§ **Action item**: Return the lines from the start of the data through the line with "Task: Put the". Include both of those lines and no others.

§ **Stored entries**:
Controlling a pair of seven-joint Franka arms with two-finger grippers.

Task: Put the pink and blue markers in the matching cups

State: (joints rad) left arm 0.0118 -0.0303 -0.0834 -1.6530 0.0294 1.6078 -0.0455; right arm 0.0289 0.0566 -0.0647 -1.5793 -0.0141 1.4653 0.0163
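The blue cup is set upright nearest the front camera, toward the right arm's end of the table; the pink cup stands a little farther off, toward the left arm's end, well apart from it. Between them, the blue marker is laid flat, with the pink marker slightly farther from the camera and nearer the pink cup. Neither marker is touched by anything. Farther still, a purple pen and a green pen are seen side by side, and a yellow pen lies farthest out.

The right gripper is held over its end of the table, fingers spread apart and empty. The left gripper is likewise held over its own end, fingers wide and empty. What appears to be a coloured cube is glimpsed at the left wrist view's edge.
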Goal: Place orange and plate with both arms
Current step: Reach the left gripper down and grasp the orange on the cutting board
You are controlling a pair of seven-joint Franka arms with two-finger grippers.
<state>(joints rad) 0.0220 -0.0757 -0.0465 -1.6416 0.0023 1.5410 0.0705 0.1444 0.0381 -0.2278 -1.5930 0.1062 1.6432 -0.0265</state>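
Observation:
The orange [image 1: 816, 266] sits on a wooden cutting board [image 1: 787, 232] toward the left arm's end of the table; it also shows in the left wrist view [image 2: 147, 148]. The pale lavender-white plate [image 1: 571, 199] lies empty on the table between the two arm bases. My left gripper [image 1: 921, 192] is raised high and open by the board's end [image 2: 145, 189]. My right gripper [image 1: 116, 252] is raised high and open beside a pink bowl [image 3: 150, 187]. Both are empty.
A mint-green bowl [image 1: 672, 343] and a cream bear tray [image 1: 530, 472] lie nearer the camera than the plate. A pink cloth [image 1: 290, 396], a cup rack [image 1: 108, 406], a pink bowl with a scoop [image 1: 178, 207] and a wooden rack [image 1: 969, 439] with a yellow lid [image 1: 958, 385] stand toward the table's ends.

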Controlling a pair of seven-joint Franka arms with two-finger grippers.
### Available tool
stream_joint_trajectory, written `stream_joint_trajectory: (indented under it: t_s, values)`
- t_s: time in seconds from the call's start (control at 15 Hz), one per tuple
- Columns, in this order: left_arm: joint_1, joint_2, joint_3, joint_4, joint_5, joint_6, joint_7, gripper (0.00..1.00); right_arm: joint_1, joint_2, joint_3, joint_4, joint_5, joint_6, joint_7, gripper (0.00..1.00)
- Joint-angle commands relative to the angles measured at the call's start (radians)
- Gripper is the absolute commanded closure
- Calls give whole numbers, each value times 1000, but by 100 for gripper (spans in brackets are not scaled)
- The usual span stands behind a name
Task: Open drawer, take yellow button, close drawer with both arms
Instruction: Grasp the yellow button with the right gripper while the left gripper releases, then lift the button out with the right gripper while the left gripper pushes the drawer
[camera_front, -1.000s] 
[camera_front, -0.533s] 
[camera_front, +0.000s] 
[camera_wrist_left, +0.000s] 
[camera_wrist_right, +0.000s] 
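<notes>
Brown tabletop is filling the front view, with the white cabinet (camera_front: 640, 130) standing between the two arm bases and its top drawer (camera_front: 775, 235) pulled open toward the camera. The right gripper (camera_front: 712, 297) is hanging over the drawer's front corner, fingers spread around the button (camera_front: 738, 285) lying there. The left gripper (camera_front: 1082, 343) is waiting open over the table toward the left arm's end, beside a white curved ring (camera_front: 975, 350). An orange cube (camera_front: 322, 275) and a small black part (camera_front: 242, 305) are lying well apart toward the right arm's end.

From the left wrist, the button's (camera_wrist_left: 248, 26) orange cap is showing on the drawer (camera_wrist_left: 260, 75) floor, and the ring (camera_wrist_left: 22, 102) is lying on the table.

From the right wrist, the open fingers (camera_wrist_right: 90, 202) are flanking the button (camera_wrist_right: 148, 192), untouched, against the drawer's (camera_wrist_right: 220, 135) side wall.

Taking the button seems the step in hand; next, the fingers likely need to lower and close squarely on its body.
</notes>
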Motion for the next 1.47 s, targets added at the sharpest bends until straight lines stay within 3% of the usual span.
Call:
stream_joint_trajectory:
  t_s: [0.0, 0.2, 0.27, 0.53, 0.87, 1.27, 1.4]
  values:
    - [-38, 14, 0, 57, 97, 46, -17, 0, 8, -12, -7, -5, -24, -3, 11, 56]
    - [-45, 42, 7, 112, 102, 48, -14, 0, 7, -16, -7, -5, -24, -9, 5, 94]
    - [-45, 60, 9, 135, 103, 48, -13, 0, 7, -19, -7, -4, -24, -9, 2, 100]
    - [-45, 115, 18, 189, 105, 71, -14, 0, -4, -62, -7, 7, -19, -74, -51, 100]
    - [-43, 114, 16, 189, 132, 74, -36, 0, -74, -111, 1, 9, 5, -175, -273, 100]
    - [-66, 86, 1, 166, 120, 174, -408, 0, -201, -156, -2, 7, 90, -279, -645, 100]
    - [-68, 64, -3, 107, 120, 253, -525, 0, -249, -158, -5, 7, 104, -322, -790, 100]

§ **Exercise result**:
Controlling a pair of seven-joint Franka arms with two-finger grippers.

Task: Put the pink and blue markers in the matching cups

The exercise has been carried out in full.